WASHINGTON – Vice President Joe Biden, President Obama’s big-picture guy, is set to draw it for the Israelis next week in a major address: Confront Iran internationally, talk peace regionally. (See also page 18.)

Bold strokes, but already Biden’s initiative is being dogged by scribbly little details — timing on Iran, building in Jerusalem, restoration in the west bank, and just how far apart will Israelis and the Palestinians sit.

Biden was set to meet Tuesday afternoon with pro-Israel leaders and the White House’s top Middle East staffers, evidently in a bid to see how he can smooth the picture’s corners before heading to Israel. The meeting, at the vice president’s home, is hush-hush — a sign of how vexing some of the problems have been.

Among them:

• Plans by Jerusalem’s mayor to level some Palestinian dwellings and move the families elsewhere;

• Israeli government earmarks for preserving Jewish holy sites in predominately Palestinian areas in the west bank;

• A Palestinian reluctance to return to direct talks, resulting in awkward “proximity” talks, where the parties communicate only through a U.S. interlocutor;

• Israeli anxieties about the Obama administration’s reluctance to go for the jugular ASAP in confronting Iran.

The decision causing the greatest waves this week has perhaps the smallest bore: Netanyahu announced plans to include the Cave of the Patriarchs in Hebron and Rachel’s Tomb in Bethlehem among 150 heritage sites entitled to about $100 million in renovation funds.

Both sites are in heavily Palestinian areas. U.S. officials reportedly have blasted their Israeli counterparts for the decision, and the Palestinian cabinet held its most recent meeting in Hebron to protest. Palestinian protests in Hebron last week spilled over into Friday afternoon rioting at the ultra-sensitive patch of Jerusalem land where two mosques abut the Western Wall.

Hamas, the Islamist terrorist group controlling the Gaza Strip, called for the launch of a new intifada, and Palestinian Authority President Mahmoud Abbas fretted that the Israeli decision could lead to religious war.

“These sites are in occupied Palestinian territory and are of historical and religious significance not only to Judaism but also to Islam, and to Christianity as well,” said Robert Serry, the U.N. special coordinator for the Middle East peace process.

True enough, Israeli officials say — and they have facilitated renovations to the Muslim part of the Patriarchs’ cave in the recent past, undercutting arguments that this is part of an attempt to “Judaize” the sites.
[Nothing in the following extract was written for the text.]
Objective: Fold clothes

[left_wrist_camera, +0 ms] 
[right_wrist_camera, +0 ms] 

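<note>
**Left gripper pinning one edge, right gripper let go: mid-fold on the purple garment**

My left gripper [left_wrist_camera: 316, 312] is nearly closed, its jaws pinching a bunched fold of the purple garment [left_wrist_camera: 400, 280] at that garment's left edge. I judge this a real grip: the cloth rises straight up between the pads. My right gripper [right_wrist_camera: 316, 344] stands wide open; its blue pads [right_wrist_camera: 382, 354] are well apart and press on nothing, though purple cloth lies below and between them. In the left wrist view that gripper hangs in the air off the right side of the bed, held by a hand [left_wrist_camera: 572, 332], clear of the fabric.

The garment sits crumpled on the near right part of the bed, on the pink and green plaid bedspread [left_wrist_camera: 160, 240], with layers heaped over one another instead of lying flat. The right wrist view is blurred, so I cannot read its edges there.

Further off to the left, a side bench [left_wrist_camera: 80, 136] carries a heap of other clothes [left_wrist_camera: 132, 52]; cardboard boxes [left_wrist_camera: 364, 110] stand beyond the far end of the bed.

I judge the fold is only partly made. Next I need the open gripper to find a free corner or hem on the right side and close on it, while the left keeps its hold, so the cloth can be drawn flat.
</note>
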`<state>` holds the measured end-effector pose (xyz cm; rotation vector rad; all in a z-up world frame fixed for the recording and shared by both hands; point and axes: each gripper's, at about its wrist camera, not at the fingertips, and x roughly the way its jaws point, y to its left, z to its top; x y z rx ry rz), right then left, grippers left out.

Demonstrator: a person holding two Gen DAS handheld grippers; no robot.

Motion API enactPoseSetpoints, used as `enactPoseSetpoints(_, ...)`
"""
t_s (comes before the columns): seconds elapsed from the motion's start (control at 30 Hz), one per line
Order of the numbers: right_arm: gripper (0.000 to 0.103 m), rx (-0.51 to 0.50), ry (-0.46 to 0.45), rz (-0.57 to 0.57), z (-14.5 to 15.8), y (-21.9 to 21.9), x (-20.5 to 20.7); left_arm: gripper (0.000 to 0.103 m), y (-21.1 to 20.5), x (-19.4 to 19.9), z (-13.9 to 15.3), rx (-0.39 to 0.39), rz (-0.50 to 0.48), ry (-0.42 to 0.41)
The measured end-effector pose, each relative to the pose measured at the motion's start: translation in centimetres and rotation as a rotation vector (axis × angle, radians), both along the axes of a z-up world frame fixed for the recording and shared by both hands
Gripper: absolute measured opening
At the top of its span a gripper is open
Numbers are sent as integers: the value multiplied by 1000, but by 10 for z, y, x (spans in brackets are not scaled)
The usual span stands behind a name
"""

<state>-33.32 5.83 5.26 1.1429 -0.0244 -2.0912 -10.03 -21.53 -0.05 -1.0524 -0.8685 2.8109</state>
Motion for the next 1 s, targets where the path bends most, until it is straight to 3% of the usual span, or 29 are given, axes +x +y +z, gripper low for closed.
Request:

“This is not in any way changing the status quo,” Netanyahu spokesman Mark Regev told JTA. “This is about renovating important historical and religious sites of the Jewish people.”

Settler leaders said the Palestinian reaction underscored how important it is to remind the world of the Jewish stake in the sites.

“The reaction of the Palestinians shows how important it was,” Danny Dayan, chairman of the Council of Jewish Communities in Judea, Samaria, and the Gaza Strip told JTA. “They erroneously thought the Jewish people had abandoned” the sites.

Netanyahu is not insensitive to the appearances of such initiatives.

On Tuesday, his government talked Jerusalem’s hard-nosed mayor, Nir Barkat, into delaying a scheduled rollout of his plan to move out Palestinians living in Silwan, neighboring the Old City, and to raze their homes for a park. The mayor would offer the Palestinians the opportunity to build elsewhere.

But the prime minister leads a government that is predominantly right-wing, and that includes parties that draw support from west bank Jewish settlers and their sympathizers. In a bid to simultaneously please the United States, Israel’s best and closest ally, and his hardest-line constituents, he ends up veering both ways.

Still, the Obama administration “appreciated” Netanyahu’s intervention into Barkat’s plan, with State Department spokesman P.J. Crowley saying later Tuesday that the U.S. government “welcomed the intervention.”

In meetings last week, top Israeli officials dropped their demand for direct talks with the Palestinians and agreed to “proximity” talks, the cumbersome process where every back-and-forth runs through U.S. diplomats.

That was a “get” for the Obama administration, but it was followed this week by Israel’s announcement of building starts in the eastern Jerusalem neighborhood Pisgat Ze’ev. And that earned a rebuke.

“We have relayed our strong concerns to the Government of Israel that this kind of activity, particularly as we try to relaunch meaningful negotiations, is counterproductive and undermines trust between the parties,” Crowley said in a statement Monday.

The Obama administration advocates a holistic approach to tamping down Middle East tensions. Its officials want to see Israeli-Arab talks moving while rallying international efforts to isolate Iran as long as it fails to make transparent its nuclear plans.

Again, the Israelis are happy with any effort to push Iran back from the nuclear brink — but the devil is in the details. The Obama administration is still operating on assumptions that the Iranians are several years away from weaponization, while the Israelis are convinced that it will happen before 2010 is out.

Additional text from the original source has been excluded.